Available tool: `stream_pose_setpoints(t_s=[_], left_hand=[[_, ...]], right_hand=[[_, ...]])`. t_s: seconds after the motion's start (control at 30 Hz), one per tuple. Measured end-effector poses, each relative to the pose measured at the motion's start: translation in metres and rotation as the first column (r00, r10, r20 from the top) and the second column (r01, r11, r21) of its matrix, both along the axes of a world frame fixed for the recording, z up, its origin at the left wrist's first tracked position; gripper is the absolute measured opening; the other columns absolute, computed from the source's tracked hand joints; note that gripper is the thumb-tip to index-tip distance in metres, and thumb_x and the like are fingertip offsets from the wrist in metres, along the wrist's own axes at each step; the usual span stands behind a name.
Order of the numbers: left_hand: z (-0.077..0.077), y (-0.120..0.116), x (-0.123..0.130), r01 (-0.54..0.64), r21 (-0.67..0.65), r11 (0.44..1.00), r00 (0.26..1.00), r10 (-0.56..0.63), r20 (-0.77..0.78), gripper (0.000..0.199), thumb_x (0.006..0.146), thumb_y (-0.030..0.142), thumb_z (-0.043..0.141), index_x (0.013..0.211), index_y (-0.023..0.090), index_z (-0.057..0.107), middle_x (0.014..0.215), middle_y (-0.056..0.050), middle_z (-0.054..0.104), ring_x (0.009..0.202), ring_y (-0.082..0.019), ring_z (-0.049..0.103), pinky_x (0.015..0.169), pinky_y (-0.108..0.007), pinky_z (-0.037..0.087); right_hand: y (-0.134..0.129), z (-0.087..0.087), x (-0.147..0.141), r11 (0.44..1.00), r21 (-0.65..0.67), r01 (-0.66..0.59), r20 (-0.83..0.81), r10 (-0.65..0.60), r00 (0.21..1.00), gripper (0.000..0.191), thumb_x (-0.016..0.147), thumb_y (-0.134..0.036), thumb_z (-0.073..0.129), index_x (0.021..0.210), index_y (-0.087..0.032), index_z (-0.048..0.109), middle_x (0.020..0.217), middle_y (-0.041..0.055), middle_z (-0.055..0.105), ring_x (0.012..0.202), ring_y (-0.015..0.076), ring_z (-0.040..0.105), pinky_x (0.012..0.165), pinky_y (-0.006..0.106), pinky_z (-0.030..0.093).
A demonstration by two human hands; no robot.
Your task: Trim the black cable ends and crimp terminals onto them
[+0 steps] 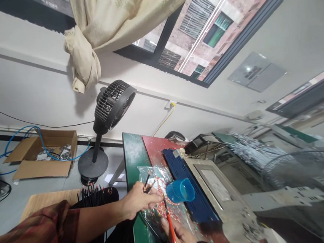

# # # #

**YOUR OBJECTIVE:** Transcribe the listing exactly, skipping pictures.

**FINISHED EXERCISE:**
Available tool: `stream_pose_setpoints(t_s=[_], left_hand=[[_, ...]], right_hand=[[_, ...]])`. t_s: seconds after the motion's start (control at 30 Hz), one per tuple. Measured end-effector poses, each relative to the pose measured at the motion's start: translation in metres and rotation as the first column (r00, r10, r20 from the top) and the second column (r01, r11, r21) of its matrix, both along the axes of a world frame fixed for the recording, z up, its origin at the left wrist's first tracked position; gripper is the absolute measured opening; the other columns absolute, computed from the source's tracked hand joints; note that gripper is the thumb-tip to index-tip distance in metres, and thumb_x and the like are fingertip offsets from the wrist in metres, along the wrist's own axes at each step; the usual span stands behind a name.
Order of the numbers: left_hand: z (-0.077..0.077), y (-0.120..0.116), x (-0.123..0.130), r01 (-0.54..0.64), r21 (-0.67..0.65), r11 (0.44..1.00), r00 (0.26..1.00), r10 (-0.56..0.63), r20 (-0.77..0.78), gripper (0.000..0.199), thumb_x (0.006..0.146), thumb_y (-0.030..0.142), thumb_z (-0.043..0.141), index_x (0.013..0.211), index_y (-0.023..0.090), index_z (-0.057..0.107), middle_x (0.014..0.215), middle_y (-0.056..0.050), middle_z (-0.054..0.104), ring_x (0.009..0.202), ring_y (-0.082..0.019), ring_z (-0.049..0.103), pinky_x (0.015..0.169), pinky_y (-0.108..0.007), pinky_z (-0.037..0.087); right_hand: y (-0.134..0.129), z (-0.087..0.087), x (-0.147..0.141), r11 (0.44..1.00), r21 (-0.65..0.67), r01 (-0.66..0.59), r20 (-0.83..0.81), r10 (-0.65..0.60), r00 (0.21..1.00), gripper (0.000..0.191), thumb_x (-0.016..0.147), thumb_y (-0.134..0.036), thumb_z (-0.073..0.129), index_x (0.021..0.210), index_y (-0.087..0.032), index_z (-0.048..0.109), middle_x (0.020..0.217), middle_y (-0.041..0.055), middle_z (-0.055..0.105), ring_x (0.012..0.202), ring_y (-0.015..0.076), ring_z (-0.040..0.105), pinky_x (0.012..0.165), pinky_y (-0.006..0.106), pinky_z (-0.030..0.093).
A demonstration by two human hands; no robot.
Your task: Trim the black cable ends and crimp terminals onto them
[+0 steps] 

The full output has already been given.